Transcribe the whole listing below without changing a word, but leave out every image.

INFORMATION SHOWN:

---

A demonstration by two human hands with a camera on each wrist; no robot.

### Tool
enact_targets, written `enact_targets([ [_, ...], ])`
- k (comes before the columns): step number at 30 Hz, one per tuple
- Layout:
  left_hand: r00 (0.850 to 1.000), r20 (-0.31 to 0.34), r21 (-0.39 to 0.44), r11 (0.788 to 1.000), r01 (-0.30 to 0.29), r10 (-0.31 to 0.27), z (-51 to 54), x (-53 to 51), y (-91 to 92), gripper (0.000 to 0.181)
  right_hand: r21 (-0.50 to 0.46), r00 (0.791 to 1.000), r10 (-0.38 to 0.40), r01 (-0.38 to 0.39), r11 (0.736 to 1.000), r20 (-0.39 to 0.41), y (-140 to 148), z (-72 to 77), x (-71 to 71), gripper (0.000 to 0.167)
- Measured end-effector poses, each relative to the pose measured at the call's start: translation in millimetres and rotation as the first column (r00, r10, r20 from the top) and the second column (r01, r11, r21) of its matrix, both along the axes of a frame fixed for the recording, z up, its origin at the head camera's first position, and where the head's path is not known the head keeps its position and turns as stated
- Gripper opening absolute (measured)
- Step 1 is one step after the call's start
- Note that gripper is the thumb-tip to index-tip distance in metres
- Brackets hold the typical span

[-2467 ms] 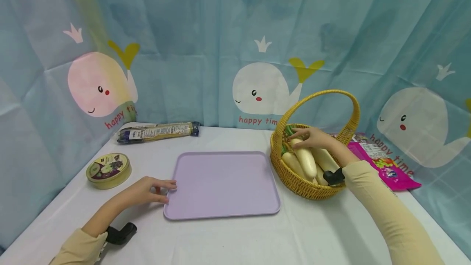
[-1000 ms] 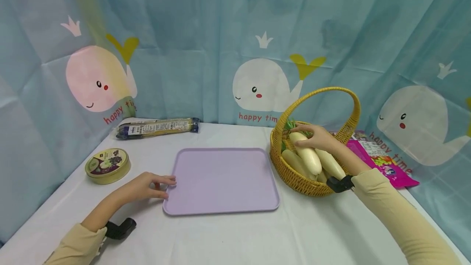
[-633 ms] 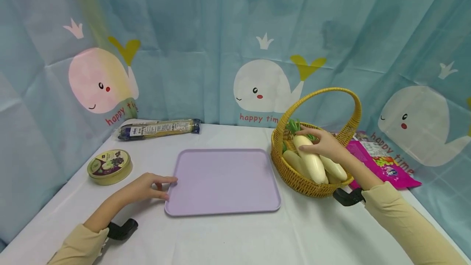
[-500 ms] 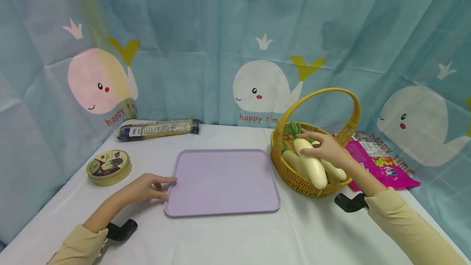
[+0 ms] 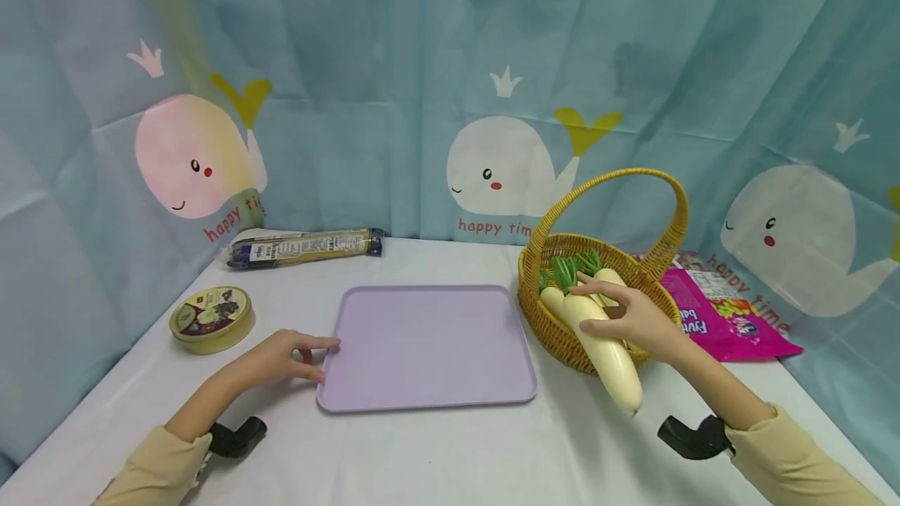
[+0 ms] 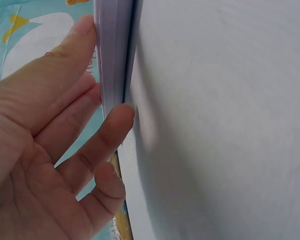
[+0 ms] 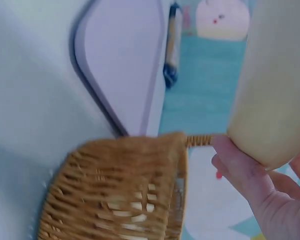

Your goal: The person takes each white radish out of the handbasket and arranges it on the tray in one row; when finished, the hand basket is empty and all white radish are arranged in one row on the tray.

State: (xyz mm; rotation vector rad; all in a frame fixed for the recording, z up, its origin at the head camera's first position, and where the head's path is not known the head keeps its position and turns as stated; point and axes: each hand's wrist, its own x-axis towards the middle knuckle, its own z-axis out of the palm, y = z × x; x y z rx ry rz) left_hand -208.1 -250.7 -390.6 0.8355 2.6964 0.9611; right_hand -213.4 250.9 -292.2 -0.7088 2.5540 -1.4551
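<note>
My right hand [image 5: 636, 322] grips a white radish [image 5: 608, 369] with green leaves, thumb on one side and fingers on the other. The radish slants over the front rim of a wicker basket [image 5: 532, 303], its tip beyond the rim. In the right wrist view the radish [image 7: 277, 80] fills the upper right, above my fingers. More white radishes lie in the basket, partly hidden by my hand. At the left edge of a lilac tray [image 5: 429, 350], my left hand [image 5: 270, 361] touches the rim with loosely extended fingers; the left wrist view shows the fingertips against the tray's side [image 6: 112, 50].
A round tin [image 5: 211, 320] sits on the white-covered table to the left. Behind it lies a long clear-wrapped packet [image 5: 305, 248]. The basket's tall handle [image 5: 612, 182] arches over it. A pink snack bag [image 5: 731, 318] lies right of the basket, before a blue whale-print curtain.
My right hand has lifted the radish and drawn it towards me and to the right, its tip now past the basket's front rim. My left hand has stayed at the tray.
</note>
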Motion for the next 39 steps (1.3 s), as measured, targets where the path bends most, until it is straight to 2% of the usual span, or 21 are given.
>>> enact_targets([
  [4,1.0,-0.007,0.002,1.0,-0.007,0.007,2.8,-0.2,-0.3,0.059,-0.06,0.998,0.068,-0.068,0.996,-0.008,-8,-3.8,9.2,0.044],
  [9,1.0,-0.005,0.002,1.0,0.008,-0.008,2.3,-1.1,0.4,0.06,-0.051,0.985,0.149,-0.154,0.987,-0.08,-20,-10.7,16.1,0.041],
  [12,1.0,-0.004,-0.003,1.0,0.016,-0.016,0.4,-2.1,0.6,0.06,-0.064,0.983,0.169,-0.174,0.983,-0.076,-31,-14.9,15.8,0.042],
  [16,1.0,0.005,0.001,1.0,0.009,-0.009,-1.1,-3.2,0.2,0.059,-0.127,0.988,0.154,-0.155,0.98,-0.015,-49,-20.0,11.0,0.046],
  [23,1.0,0.028,0.003,1.0,0.014,-0.014,0.2,-2.7,-0.9,0.06,-0.125,0.993,0.115,-0.113,0.986,0.005,-85,-31.9,-3.5,0.05],
  [29,0.999,0.029,0.005,1.0,0.022,-0.022,-0.9,-3.5,0.1,0.06,-0.188,0.993,0.098,-0.084,0.979,0.068,-112,-45.8,-19.0,0.048],
  [39,0.999,0.028,0.012,1.0,0.019,-0.02,-2.7,-3.5,-0.9,0.06,-0.287,0.986,0.08,-0.035,0.957,0.145,-149,-59.1,-32.3,0.043],
])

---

RESPONSE AREA:
A demonstration by two human hands with a camera on each wrist; no robot.

### Tool
enact_targets, written `enact_targets([ [_, ...], ])`
- k (comes before the columns): step number at 30 Hz, one per tuple
- Layout:
  left_hand: r00 (0.850 to 1.000), r20 (-0.31 to 0.34), r21 (-0.39 to 0.44), r11 (0.788 to 1.000), r01 (-0.30 to 0.29), r10 (-0.31 to 0.27), z (-51 to 54), x (-53 to 51), y (-91 to 92), gripper (0.000 to 0.181)
  right_hand: r21 (-0.50 to 0.46), r00 (0.791 to 1.000), r10 (-0.38 to 0.40), r01 (-0.38 to 0.39), r11 (0.736 to 1.000), r20 (-0.39 to 0.41), y (-140 to 148), z (-72 to 77), x (-71 to 71), gripper (0.000 to 0.167)
- Measured end-effector poses, each relative to the pose measured at the call's start: translation in millimetres and rotation as the first column (r00, r10, r20 from the top) and the second column (r01, r11, r21) of its matrix, both along the axes of a frame fixed for the recording, z up, its origin at the head camera's first position, and where the head's path is not known the head keeps its position and turns as stated
- Gripper opening absolute (measured)
- Step 1 is one step after the call's start
- Note that gripper is the thumb-tip to index-tip distance in metres
- Brackets hold the typical span

[-2467 ms] 
[-1000 ms] 
[-633 ms] 
[-500 ms] 
[+0 ms] 
[+0 ms] 
[+0 ms] 

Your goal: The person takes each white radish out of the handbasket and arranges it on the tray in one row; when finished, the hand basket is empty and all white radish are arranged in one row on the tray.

State: (xyz mm; rotation vector rad; all in a frame fixed for the recording, z up, its origin at the head camera's first position, and where the head's path is not known the head keeps its position and turns as stated; point and axes: each hand's wrist, its own x-axis towards the middle knuckle, its own z-axis out of the palm, y = z × x; x y z rx ry rz) left_hand -208.1 -250.7 -390.6 0.8355 2.6964 0.9611; right_hand -213.4 250.9 -292.2 -0.7088 2.5540 -1.4551
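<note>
My right hand [image 5: 636, 322] grips a white radish [image 5: 608, 369] with green leaves, thumb on one side and fingers on the other. The radish slants over the front rim of a wicker basket [image 5: 532, 303], its tip beyond the rim. In the right wrist view the radish [image 7: 277, 80] fills the upper right, above my fingers. More white radishes lie in the basket, partly hidden by my hand. At the left edge of a lilac tray [image 5: 429, 350], my left hand [image 5: 270, 361] touches the rim with loosely extended fingers; the left wrist view shows the fingertips against the tray's side [image 6: 112, 50].
A round tin [image 5: 211, 320] sits on the white-covered table to the left. Behind it lies a long clear-wrapped packet [image 5: 305, 248]. The basket's tall handle [image 5: 612, 182] arches over it. A pink snack bag [image 5: 731, 318] lies right of the basket, before a blue whale-print curtain.
My right hand has lifted the radish and drawn it towards me and to the right, its tip now past the basket's front rim. My left hand has stayed at the tray.
</note>
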Motion for the next 39 steps (1.3 s), as measured, targets where the path bends most, until it is straight to 2% of the usual span, or 21 are given.
>>> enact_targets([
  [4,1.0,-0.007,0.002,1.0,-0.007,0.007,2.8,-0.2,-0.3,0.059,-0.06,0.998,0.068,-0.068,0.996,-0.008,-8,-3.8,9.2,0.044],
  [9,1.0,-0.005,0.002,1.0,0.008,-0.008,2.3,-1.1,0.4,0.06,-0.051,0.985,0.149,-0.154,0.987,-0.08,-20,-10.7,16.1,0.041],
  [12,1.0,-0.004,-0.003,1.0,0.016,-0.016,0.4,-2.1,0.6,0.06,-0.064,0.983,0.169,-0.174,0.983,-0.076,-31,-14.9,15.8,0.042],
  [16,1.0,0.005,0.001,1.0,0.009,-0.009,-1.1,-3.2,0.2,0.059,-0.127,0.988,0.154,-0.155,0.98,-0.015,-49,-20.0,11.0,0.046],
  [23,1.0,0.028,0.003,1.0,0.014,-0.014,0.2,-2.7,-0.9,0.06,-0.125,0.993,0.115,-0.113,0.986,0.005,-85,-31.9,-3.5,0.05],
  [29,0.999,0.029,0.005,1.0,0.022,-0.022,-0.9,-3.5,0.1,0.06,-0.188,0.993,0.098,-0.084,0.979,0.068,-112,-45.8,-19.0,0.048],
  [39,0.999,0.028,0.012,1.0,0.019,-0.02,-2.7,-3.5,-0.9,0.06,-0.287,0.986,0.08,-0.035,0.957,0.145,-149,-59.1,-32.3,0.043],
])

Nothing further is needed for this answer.